> What is needed:
Only the pictures are to be dropped, and the rest of the data should be copied exactly.

> Collected data:
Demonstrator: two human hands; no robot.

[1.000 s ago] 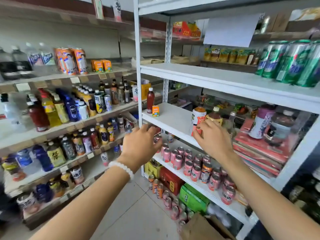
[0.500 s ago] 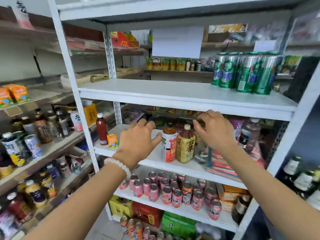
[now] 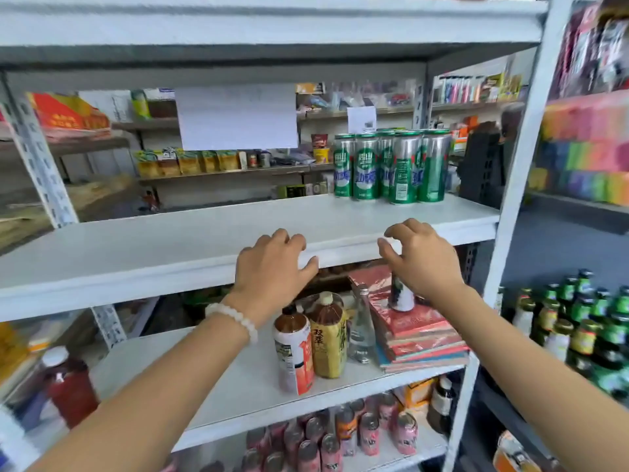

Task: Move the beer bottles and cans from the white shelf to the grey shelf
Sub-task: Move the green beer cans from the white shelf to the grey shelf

> Your response:
Demonstrator: two human hands; no robot.

[1.000 s ago] 
[0.500 s ago] 
[now] 

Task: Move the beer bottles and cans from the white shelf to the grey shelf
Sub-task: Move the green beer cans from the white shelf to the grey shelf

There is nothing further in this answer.